Rublev Lac Dye is a deep red colorant extracted from the crude shellac resin excreted by the lac insect, indigenous to southeast Asia. It is the coloring principle used to make lac lake or Indian Lake, a historical pigment used in manuscript and easel painting until the 19th century.
|Common Names:||Dutch: lac-lac |
English: lac dye
French: gomme laque
|Synonyms:||English: Bengal lac, cake lac, caked lac, gummilack, grained lac, kadi lakh, seed-lac, rangbatti|
Origin and History
From ancient times, lac dye has been employed in India as a skin cosmetic and for the dyeing of wool and silk, while China has a tradition of usage for leather dyeing. The bright red colorant gave a lightfast tint to silk and wool. It is similar in color to dyes obtained from cochineal and kermes. The color of the dye can be modified by the choice of mordant from violet to red and brown. The use of the lac dye can be traced back to 250 AD when it was mentioned by Claudius Aelianus, a Roman writer on a volume about natural history. This dye remained a valuable commodity until the late 19th century, when Perkins an English Chemist synthesized the first chemical aniline dyes, which killed the natural dye industry. The pigment made from lac dye, Indian Lake, was listed by Winsor & Newton in their 1896 catalogue.

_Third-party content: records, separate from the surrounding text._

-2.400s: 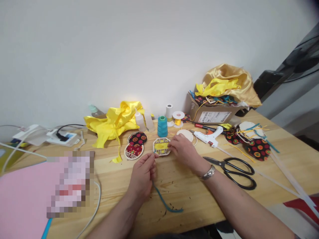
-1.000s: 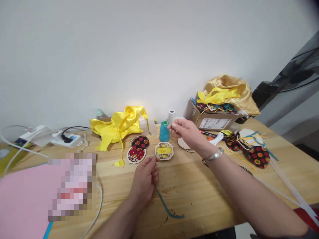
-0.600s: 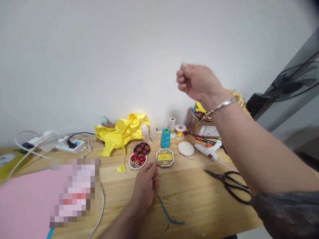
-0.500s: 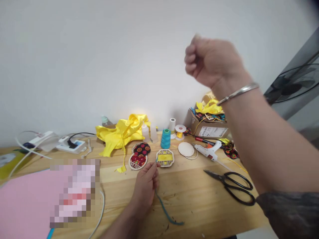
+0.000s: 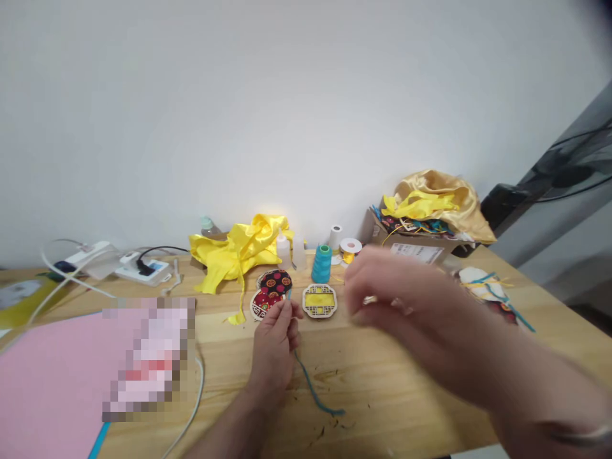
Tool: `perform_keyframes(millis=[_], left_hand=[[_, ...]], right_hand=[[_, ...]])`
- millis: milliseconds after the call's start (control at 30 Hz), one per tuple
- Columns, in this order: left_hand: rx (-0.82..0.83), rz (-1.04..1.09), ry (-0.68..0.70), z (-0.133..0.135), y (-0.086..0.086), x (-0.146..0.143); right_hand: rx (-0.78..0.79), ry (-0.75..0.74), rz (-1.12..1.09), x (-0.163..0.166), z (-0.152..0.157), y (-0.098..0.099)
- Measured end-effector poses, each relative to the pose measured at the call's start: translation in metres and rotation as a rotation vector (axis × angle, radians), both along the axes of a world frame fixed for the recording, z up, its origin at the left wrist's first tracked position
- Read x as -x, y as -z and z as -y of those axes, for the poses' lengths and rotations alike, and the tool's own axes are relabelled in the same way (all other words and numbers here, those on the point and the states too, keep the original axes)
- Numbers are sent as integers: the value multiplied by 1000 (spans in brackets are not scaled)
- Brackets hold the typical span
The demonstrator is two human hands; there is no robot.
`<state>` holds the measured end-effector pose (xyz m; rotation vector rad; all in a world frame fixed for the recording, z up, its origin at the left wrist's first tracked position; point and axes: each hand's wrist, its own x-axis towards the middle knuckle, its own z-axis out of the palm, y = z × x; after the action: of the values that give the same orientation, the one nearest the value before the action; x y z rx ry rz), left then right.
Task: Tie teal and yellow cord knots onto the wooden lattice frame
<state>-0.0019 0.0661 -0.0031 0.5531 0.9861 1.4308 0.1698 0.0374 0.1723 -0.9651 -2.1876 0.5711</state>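
1. A pink sheet [image 5: 52, 382] lies at the lower left of the frame on the table [image 5: 382, 389]. One part of it is pixelated.
2. Above it, at the middle left, there is a power strip [image 5: 143, 269] with a black plug in it.
3. A yellow cloth [image 5: 239, 252] is heaped at the back of the table, left of centre.
4. Two printed discs [image 5: 270, 290] lie just in front of the cloth and overlap each other.
5. The left hand [image 5: 275, 338] is at the lower centre. Its thumb and fingers are pinched together on the upper end of a teal cord [image 5: 310, 389]. The rest of the cord lies on the wood, going down and to the right.
6. A frame [image 5: 320, 300] with a yellow middle lies flat near the fingertips, on their right. A teal spool [image 5: 322, 264] stands upright behind it.
7. The right hand [image 5: 396, 306] is right of centre, above the table, and very blurred. I cannot tell if its fingers are together or apart.
8. A box [image 5: 415, 252] full of scraps stands at the back right.
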Motion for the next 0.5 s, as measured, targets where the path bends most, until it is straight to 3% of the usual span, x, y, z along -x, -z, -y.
perform_keyframes(millis=[100,233,333,500], left_hand=[[2,-2,29,2,0,-1],[18,10,80,3,-1,-5],[38,17,123,4,-2,-9],[52,-27,192,5,0,-11]], right_hand=[[32,-111,67,17,-4,56],[140,-21,-73,28,-33,111],[312,102,-256,32,-46,132],[521,187,-433,35,-55,151]])
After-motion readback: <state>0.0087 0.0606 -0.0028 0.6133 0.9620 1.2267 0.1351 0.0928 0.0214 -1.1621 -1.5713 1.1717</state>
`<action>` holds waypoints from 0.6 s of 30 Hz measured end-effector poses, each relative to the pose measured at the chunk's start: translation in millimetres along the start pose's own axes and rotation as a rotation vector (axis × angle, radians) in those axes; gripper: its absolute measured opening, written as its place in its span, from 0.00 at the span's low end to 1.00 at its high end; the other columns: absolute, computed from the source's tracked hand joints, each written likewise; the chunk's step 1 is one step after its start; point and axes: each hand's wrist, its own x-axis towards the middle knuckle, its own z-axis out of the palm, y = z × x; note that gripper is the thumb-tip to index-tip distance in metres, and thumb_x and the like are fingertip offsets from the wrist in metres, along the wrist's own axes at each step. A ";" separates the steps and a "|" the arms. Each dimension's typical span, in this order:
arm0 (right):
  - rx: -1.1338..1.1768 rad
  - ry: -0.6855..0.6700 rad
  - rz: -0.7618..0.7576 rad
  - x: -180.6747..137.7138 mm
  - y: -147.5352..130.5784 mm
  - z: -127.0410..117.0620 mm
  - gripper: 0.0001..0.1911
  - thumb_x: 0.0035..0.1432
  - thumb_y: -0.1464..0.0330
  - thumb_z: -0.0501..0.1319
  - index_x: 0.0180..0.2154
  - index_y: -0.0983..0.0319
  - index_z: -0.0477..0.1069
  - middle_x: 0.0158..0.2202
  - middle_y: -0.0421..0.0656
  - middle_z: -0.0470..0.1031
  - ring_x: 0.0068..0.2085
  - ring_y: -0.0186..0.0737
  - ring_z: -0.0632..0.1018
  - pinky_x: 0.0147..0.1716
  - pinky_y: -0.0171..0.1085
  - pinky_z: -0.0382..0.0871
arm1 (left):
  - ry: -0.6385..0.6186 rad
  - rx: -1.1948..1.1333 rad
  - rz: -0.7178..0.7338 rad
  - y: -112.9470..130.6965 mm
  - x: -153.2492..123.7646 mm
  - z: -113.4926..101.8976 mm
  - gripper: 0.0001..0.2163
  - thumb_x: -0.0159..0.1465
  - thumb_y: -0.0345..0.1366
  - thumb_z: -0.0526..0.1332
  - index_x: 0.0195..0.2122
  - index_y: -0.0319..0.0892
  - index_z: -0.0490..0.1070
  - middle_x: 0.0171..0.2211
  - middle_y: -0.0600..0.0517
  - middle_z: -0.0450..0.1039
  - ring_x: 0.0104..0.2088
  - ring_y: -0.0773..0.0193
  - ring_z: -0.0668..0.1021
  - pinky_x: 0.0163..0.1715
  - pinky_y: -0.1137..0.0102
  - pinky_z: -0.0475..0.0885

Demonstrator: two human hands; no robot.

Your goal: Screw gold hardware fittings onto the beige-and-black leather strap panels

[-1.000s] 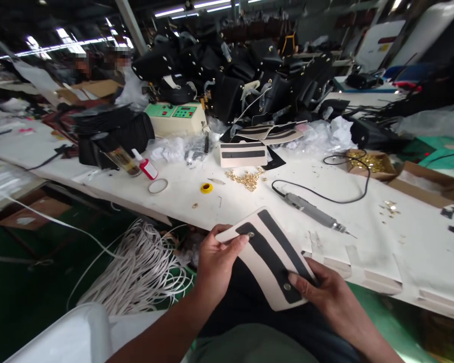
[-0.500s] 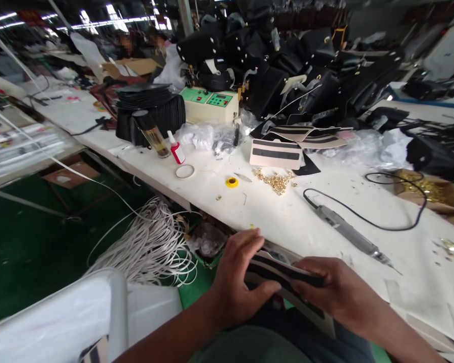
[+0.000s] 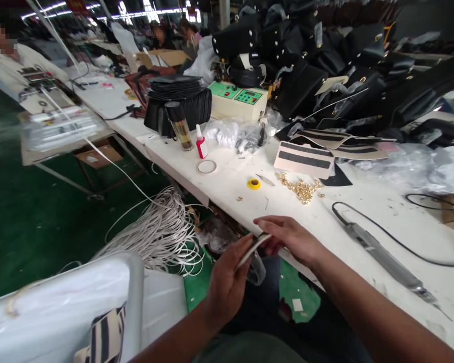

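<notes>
Between my hands is a thin beige-and-black bag panel (image 3: pixel 254 250), tilted so that mostly its pale edge shows. My left hand (image 3: pixel 227 282) is closed around its near end, over my lap. At its far end, by the table's front edge, my right hand (image 3: pixel 293 239) grips it between thumb and fingers. A greyish translucent loop (image 3: pixel 259 271) hangs just below; I cannot tell what it belongs to. Similar beige panels with black strips (image 3: pixel 303 159) lie on the table beyond, beside a pile of gold metal fittings (image 3: pixel 302 191).
A corded rotary tool (image 3: pixel 386 259) lies at the right. Further back are a yellow ring (image 3: pixel 253 184), a red bottle (image 3: pixel 202 146), a control box (image 3: pixel 237 101) and heaped black bags (image 3: pixel 298 91). White cord (image 3: pixel 162 232) and a white bin (image 3: pixel 136 297) are at the left.
The panel has turned from showing its striped face to nearly edge-on. My right hand has moved up and left, closer to my left hand. The view has swung left, bringing a person into sight.
</notes>
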 end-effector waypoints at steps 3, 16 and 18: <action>-0.437 0.215 -0.180 43.2 -9.3 -0.8 0.28 0.69 0.46 0.59 0.51 0.61 0.80 0.34 0.45 0.83 0.31 0.42 0.82 0.33 0.39 0.75 | 0.181 -0.245 -0.439 -1.2 6.2 -8.8 0.16 0.71 0.47 0.64 0.53 0.44 0.82 0.47 0.46 0.85 0.50 0.50 0.84 0.55 0.59 0.78; -1.057 0.316 -0.320 133.0 -8.2 8.5 0.09 0.67 0.64 0.63 0.42 0.58 0.82 0.49 0.48 0.81 0.47 0.49 0.79 0.43 0.41 0.69 | 0.352 -0.694 -0.740 -4.9 9.8 -16.7 0.21 0.57 0.49 0.77 0.44 0.39 0.83 0.38 0.47 0.86 0.37 0.56 0.85 0.44 0.64 0.79; -1.021 0.340 -0.317 126.4 -7.9 5.4 0.06 0.63 0.66 0.65 0.39 0.59 0.80 0.45 0.47 0.82 0.45 0.49 0.79 0.43 0.41 0.69 | 0.343 -0.679 -0.733 -4.1 10.5 -16.0 0.20 0.57 0.49 0.77 0.43 0.39 0.83 0.38 0.47 0.86 0.37 0.56 0.85 0.44 0.64 0.79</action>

Lac dye is a deep red colorant extracted from the crude shellac resin excreted by the lac insect, Laccifer (Tachardia) lacca (formerly Coccus lacca), indigenous to southeast Asia. The lac insect is most often found on banyan trees (Ficus benghalensis, or F. indica) and on juniper trees (Rhamnus jujuba). The dye develops in a resinous cocoon, known as "sticklac" on the twigs of over 160 host trees in an arc from northern India through to Southeast Asia. The dyestuff is obtained by aqueous extraction of sticklac; a byproduct of shellac production. The operation involves crushing the sticklac and extraction several times with water; insects and other debris are removed also at this stage. The dyestuff is obtained as a precipitate on acidification of the aqueous extract. The resinous residue is further processed to "seedlac" and then to the fully-refined "shellac."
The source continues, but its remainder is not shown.